I am also trying to figure out if I can watch a movie on my nav sceen. Maybe there is something I can do to make it play a DVD.

Mark


----------



## Extibal (Mar 22, 2012)

Stereo Bluetooth aka A2DP will make Pandora play on the stereo via Bluetooth is not officially a option for the Cruze I just setup a mod for it today http://www.cruzetalk.com/forum/36-electronics/5833-diy-pdim-test.html by using the PDIM from a Camaro.


----------



## CHUV (Jun 25, 2011)

Stock nav on the 2011 plays DVDs. Just not while you're in drive, only the sound is available then. 

Also yes the Bluetooth is only for hands free, which sucks because I always get annoyed at the iPod cable hanging around all over the place. There was talk a while ago about a software update that would allow mp3 playback through Bluetooth but haven't heard anything of it materializing. Anyone care to correct me with this it would be great to have this feature. 

Pandora should play when the cable is plugged in.


----------



## OEM (Mar 17, 2012)

CHUV said:


> Stock nav on the 2011 plays DVDs. Just not while you're in drive, only the sound is available then.
> 
> Also yes the Bluetooth is only for hands free, which sucks because I always get annoyed at the iPod cable hanging around all over the place. There was talk a while ago about a software update that would allow mp3 playback through Bluetooth but haven't heard anything of it materializing. Anyone care to correct me with this it would be great to have this feature.
> 
> Pandora should play when the cable is plugged in.


How do you play the DVD thru nav? I dont have the SD card in my car yet, dealership forgot to install it. Do I need that to make it work? I know it just ejected the DVD when I tried last night. OOO I am excited now.

Mark


----------



## CHUV (Jun 25, 2011)

Well all I can tell you for sure is that on a 2011 north American cruze with the stock navigation system all you have to do is just put a DVD in and it will start to play it. You have access to the menus and all. I can't speak for any other regions systems but I do know that they are different than north American. Also I don't know if it will play a burned DVD with videos on it such as those burned in divx format or .avi files. It will for sure play a retail DVD.


----------



## OEM (Mar 17, 2012)

Yep, I have a 12 American Cruze. Gonna go try it now. Got my SD card in last night.

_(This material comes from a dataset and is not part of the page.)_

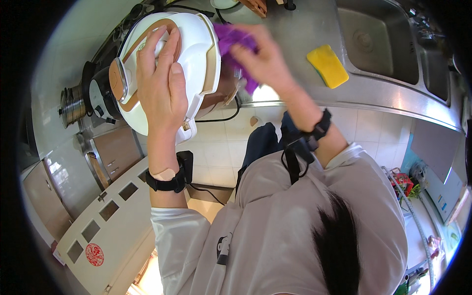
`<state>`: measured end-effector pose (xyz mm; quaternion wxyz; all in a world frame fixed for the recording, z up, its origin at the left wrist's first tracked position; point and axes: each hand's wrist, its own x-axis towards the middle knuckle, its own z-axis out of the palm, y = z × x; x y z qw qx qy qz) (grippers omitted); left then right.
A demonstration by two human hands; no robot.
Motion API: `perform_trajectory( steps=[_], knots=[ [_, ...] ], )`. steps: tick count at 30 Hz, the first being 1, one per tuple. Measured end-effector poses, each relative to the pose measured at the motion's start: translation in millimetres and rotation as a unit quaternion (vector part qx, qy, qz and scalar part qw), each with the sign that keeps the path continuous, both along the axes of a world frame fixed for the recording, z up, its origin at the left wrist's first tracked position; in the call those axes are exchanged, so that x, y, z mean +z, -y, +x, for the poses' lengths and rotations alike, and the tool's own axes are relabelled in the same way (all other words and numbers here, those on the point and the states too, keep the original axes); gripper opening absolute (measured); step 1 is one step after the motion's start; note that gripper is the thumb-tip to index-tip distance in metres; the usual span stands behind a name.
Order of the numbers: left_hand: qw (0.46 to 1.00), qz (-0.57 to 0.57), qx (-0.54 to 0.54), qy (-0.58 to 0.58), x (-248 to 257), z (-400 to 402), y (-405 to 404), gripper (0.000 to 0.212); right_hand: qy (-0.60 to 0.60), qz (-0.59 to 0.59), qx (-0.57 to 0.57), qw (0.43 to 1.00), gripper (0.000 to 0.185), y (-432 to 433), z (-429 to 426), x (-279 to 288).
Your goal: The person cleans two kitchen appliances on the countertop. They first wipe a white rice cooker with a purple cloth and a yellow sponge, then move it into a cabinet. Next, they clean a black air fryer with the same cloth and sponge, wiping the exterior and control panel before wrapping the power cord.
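A white rice cooker with rose-gold trim point(195, 55) stands on the steel counter. My left hand point(160, 81) lies on its lid, fingers spread, gripping nothing. My right hand point(260, 55) holds a bunched purple cloth point(236, 40) against the cooker's side; part of the cloth hangs below the fingers. On the counter, to the right of my right hand, lies a yellow sponge point(327, 66) with a green underside.
Right of the sponge is a steel sink point(381, 40). A black cord point(221, 120) loops beside the counter's front edge. A black and white appliance point(101, 94) and a steel pot point(72, 105) stand at the left. A wooden object point(256, 6) is at the back.
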<state>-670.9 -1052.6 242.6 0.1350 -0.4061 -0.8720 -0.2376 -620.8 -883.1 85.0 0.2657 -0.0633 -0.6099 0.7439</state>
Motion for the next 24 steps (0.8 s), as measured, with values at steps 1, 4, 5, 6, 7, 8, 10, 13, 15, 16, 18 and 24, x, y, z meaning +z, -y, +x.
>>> perform_trajectory(
  steps=[1, 4, 5, 6, 7, 8, 10, 13, 15, 16, 18, 24],
  knots=[
    [1.000, -0.002, -0.002, -0.001, -0.1, -0.1, -0.4, 0.043, -0.054, 0.114, -0.012, 0.992, 0.049, 15.3, -2.6, -0.3],
    [1.000, 0.001, -0.009, -0.009, 0.0, 0.1, -1.0, 0.043, 0.012, -0.050, -0.014, 0.999, 0.045, 30.8, -24.2, -23.9],
    [1.000, 0.004, -0.015, -0.009, 0.2, -0.1, -1.2, 0.043, 0.080, -0.113, 0.011, 0.990, 0.044, 30.8, -30.7, -34.4],
    [1.000, 0.007, -0.023, -0.003, 0.1, -0.7, -1.4, 0.043, 0.119, -0.110, 0.023, 0.987, 0.039, 25.2, -37.2, -44.9],
    [1.000, 0.007, -0.025, 0.001, -0.1, -1.5, -1.6, 0.043, 0.130, -0.049, 0.007, 0.990, 0.039, 29.4, -38.6, -51.3],
    [1.000, 0.009, -0.027, 0.001, -0.2, -2.2, -1.4, 0.044, 0.147, 0.003, -0.023, 0.989, 0.038, 29.9, -37.1, -56.0],
    [0.999, 0.018, -0.036, -0.006, -1.3, -4.5, -1.1, 0.044, 0.115, 0.025, -0.088, 0.989, 0.036, 41.3, -24.4, -53.7],
    [0.999, 0.016, -0.036, -0.008, -2.5, -5.0, 1.7, 0.046, 0.036, -0.016, -0.091, 0.995, 0.035, 61.1, 16.2, -29.4],
    [0.999, 0.009, -0.033, -0.014, -2.8, -5.3, 2.8, 0.047, 0.040, -0.053, -0.041, 0.997, 0.035, 64.6, 40.1, -6.6],
    [0.999, 0.009, -0.028, -0.016, -2.9, -5.3, 3.0, 0.049, 0.030, -0.064, -0.020, 0.997, 0.034, 59.5, 46.4, 5.0],
    [0.999, 0.017, -0.040, -0.030, -2.0, -5.5, 2.7, 0.049, 0.027, -0.079, -0.029, 0.996, 0.035, 42.0, 49.2, 27.6],
    [0.998, 0.025, -0.050, -0.008, 2.2, -3.5, 3.0, 0.051, 0.003, 0.345, -0.090, 0.934, 0.039, 24.5, 40.5, 90.3]
  ],
)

IS there a cheat CD, like Fords, that allows you to play the DVD while driving. Im not looking to watch movies, but access the nav screen when I am on a long trip.

Mark


----------



## Chevy Customer Care (Oct 29, 2011)

OEM said:


> Is there any way to play pandora through the radio. I have my phone hooked up via Bluetooth but nothing happens when I turn pandora on. I can hear it coming through the phone but it does not come out the speakers on the radio.
> 
> Mark




OEM,
I can look into what audio system that you have and see if you are able to play Pandora through the Bluetooth. Can you please send me a PM with your VIN number so I can look into this for you? Also let me know what type of cell phone that you have paired to your vehicle. I look forward to hearing back from you. 
Thank you,
Stacy Chevrolet Customer Service


----------



## OEM (Mar 17, 2012)

Sent^^

Yeah I just tried to play another DVD, a store DVD and it just ejects it and says CD error.


----------



## CHUV (Jun 25, 2011)

wait, whats the SD card for? also, your nav screen doenst work when you're moving? :S


----------



## OEM (Mar 17, 2012)

The SD card is for the NAV to work. Yeah I can see the NAV screen when I am moving but I cant type in a address after 5 MPH.

Does the 11 not use a SD card for the NAV? I actually had to install an SD card into the center console.

Mark


----------



## CHUV (Jun 25, 2011)

No the 2011 doesn't have sd input. All maps come installed and ready to go because it has a built in hard drive. A feature that was removed from the 2012 nav. Tho if I want more recent maps I have to buy a DVD and install them.


----------



## OEM (Mar 17, 2012)

Ahh, so they are different. Meh I really dont need to watch DVD's either way.

I will switch out that a2DP thing so I can play bluethooth stero. Thanks man


----------



## CHUV (Jun 25, 2011)

Yeah they are very very different. Hopefully they will update the software sometime to allow for Bluetooth music listening.


----------